Dataset section:
━━━━

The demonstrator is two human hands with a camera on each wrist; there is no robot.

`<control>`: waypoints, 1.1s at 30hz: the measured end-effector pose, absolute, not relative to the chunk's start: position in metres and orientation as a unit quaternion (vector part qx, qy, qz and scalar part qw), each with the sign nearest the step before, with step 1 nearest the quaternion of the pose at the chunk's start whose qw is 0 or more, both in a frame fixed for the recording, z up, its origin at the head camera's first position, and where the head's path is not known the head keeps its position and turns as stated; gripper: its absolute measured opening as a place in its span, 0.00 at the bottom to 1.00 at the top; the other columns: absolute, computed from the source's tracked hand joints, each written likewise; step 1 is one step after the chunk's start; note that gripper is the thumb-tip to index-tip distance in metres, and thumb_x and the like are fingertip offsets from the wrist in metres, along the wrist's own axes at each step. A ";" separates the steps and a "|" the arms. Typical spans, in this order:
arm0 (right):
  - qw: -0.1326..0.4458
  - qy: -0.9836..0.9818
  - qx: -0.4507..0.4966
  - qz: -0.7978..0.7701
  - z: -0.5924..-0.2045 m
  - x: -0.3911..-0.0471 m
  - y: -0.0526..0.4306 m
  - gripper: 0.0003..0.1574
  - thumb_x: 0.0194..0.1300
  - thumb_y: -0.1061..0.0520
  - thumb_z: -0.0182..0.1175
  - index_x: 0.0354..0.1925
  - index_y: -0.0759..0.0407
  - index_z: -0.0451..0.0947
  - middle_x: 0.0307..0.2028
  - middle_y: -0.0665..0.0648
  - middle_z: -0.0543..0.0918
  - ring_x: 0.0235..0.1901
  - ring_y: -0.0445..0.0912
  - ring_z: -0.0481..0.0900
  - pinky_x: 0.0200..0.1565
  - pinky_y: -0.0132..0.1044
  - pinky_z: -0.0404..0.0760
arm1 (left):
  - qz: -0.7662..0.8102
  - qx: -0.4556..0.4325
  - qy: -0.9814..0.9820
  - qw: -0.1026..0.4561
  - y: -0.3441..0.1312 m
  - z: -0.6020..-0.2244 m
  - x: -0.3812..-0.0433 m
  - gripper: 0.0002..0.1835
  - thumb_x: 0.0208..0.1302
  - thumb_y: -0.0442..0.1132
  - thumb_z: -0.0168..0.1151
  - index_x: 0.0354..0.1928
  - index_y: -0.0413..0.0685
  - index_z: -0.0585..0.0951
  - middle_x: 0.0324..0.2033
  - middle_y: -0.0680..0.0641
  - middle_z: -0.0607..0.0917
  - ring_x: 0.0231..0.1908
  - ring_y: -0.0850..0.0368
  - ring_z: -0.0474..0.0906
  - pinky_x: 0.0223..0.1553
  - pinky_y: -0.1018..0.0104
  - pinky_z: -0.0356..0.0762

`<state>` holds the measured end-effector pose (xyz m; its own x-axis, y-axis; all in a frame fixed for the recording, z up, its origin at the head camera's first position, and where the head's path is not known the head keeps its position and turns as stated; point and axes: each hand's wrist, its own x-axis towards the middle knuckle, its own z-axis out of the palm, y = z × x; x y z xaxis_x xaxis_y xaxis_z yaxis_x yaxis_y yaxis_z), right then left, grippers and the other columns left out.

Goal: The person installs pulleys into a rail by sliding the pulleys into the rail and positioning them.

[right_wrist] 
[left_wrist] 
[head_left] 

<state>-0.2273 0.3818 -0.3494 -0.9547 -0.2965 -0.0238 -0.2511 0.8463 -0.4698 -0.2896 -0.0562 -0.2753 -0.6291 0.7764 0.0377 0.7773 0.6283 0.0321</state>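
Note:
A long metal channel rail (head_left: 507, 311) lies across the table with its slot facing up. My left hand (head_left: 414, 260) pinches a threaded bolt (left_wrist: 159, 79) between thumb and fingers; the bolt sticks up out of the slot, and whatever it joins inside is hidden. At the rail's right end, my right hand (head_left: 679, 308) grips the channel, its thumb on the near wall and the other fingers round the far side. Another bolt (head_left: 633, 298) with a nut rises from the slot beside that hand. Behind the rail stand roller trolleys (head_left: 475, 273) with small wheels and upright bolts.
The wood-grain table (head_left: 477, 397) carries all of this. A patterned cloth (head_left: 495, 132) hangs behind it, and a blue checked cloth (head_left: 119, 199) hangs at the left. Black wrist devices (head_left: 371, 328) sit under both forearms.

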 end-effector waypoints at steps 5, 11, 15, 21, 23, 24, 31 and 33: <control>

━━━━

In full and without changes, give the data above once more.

The demonstrator is two human hands with a camera on each wrist; there is no robot.

`<control>`: waypoints, 1.1s at 30hz: the measured end-effector pose, absolute, not relative to the chunk's start: position in metres and orientation as a unit quaternion (vector part qx, qy, qz and scalar part qw), each with the sign nearest the step before, with step 1 nearest the quaternion of the pose at the chunk's start whose qw is 0 or more, both in a frame fixed for the recording, z up, its origin at the head camera's first position, and where the head's path is not known the head keeps its position and turns as stated; gripper: its absolute measured opening as a place in its span, 0.00 at the bottom to 1.00 at the top; the other columns: absolute, computed from the source's tracked hand joints, each written likewise; step 1 is one step after the chunk's start; note that gripper is the thumb-tip to index-tip distance in metres, and thumb_x and the like are fingertip offsets from the wrist in metres, along the wrist's own axes at each step. A ";" separates the steps and a "|" the arms. Typical spans, in this order:
arm0 (right):
  - qw: -0.1326..0.4458
  - qy: -0.9836..0.9818
  - qx: -0.4507..0.4966
  - qz: -0.7978..0.7701
  - z: -0.5924..-0.2045 m
  - x: -0.3911..-0.0471 m
  - y: -0.0526..0.4306 m
  - gripper: 0.0003..0.1574
  - thumb_x: 0.0194..0.1300
  - thumb_y: -0.1061..0.0520
  - thumb_z: -0.0182..0.1175
  - index_x: 0.0354..0.1925
  - index_y: -0.0759..0.0407
  - index_z: -0.0451..0.0947
  - middle_x: 0.0307..0.2028
  - middle_y: -0.0665..0.0648
  - middle_z: -0.0543..0.0918
  - ring_x: 0.0235..0.1901
  - ring_y: -0.0445..0.0912
  - ring_z: -0.0481..0.0900
  - pinky_x: 0.0200..0.1565
  - pinky_y: -0.0132..0.1044
  - pinky_z: -0.0404..0.0760
arm1 (left):
  - qz: -0.7662..0.8102
  - qx: -0.4556..0.4325
  - qy: -0.9814..0.9820
  - qw: -0.1026..0.4561
  - y: -0.3441..0.1312 m
  - z: -0.6020..-0.2244 m
  - x: -0.3812..-0.0433 m
  - gripper: 0.0002..0.1835
  - thumb_x: 0.0208..0.1302
  - thumb_y: -0.0442..0.1132
  - thumb_z: -0.0168..0.1151
  - index_x: 0.0354..0.1928
  - index_y: -0.0413..0.0685
  - index_z: -0.0585..0.0951
  - middle_x: 0.0324..0.2033
  - middle_y: -0.0680..0.0641
  - middle_z: -0.0607..0.0917
  - ring_x: 0.0231..0.1908
  - ring_y: -0.0850..0.0368
  - ring_z: -0.0474..0.0906
  - pinky_x: 0.0223..0.1553
  - pinky_y: -0.1018..0.0104
  - pinky_z: -0.0356..0.0762

`<state>` holds the measured end-effector pose (xyz m; its own x-axis, y-axis; all in a frame fixed for the recording, z up, its origin at the head camera's first position, and where the head's path is not known the head keeps its position and turns as stated; point and axes: each hand's wrist, its own x-axis towards the middle knuckle, its own z-axis out of the palm, y = z × x; x y z xaxis_x xaxis_y xaxis_z yaxis_x yaxis_y yaxis_z), right then left, grippers and the other columns left out.

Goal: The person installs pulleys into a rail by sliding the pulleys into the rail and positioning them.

[right_wrist] 
[left_wrist] 
[head_left] 

<state>-0.2273 0.3818 -0.3494 -0.9547 -0.2965 -0.0238 -0.2511 0.8463 -0.4698 -0.2896 -0.0562 -0.2753 -0.6291 0.7764 0.0377 0.7773 0.6283 0.0321</state>
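Note:
A long metal channel rail (head_left: 507, 311) lies across the table with its slot facing up. My left hand (head_left: 414, 260) pinches a threaded bolt (left_wrist: 159, 79) between thumb and fingers; the bolt sticks up out of the slot, and whatever it joins inside is hidden. At the rail's right end, my right hand (head_left: 679, 308) grips the channel, its thumb on the near wall and the other fingers round the far side. Another bolt (head_left: 633, 298) with a nut rises from the slot beside that hand. Behind the rail stand roller trolleys (head_left: 475, 273) with small wheels and upright bolts.
The wood-grain table (head_left: 477, 397) carries all of this. A patterned cloth (head_left: 495, 132) hangs behind it, and a blue checked cloth (head_left: 119, 199) hangs at the left. Black wrist devices (head_left: 371, 328) sit under both forearms.
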
 end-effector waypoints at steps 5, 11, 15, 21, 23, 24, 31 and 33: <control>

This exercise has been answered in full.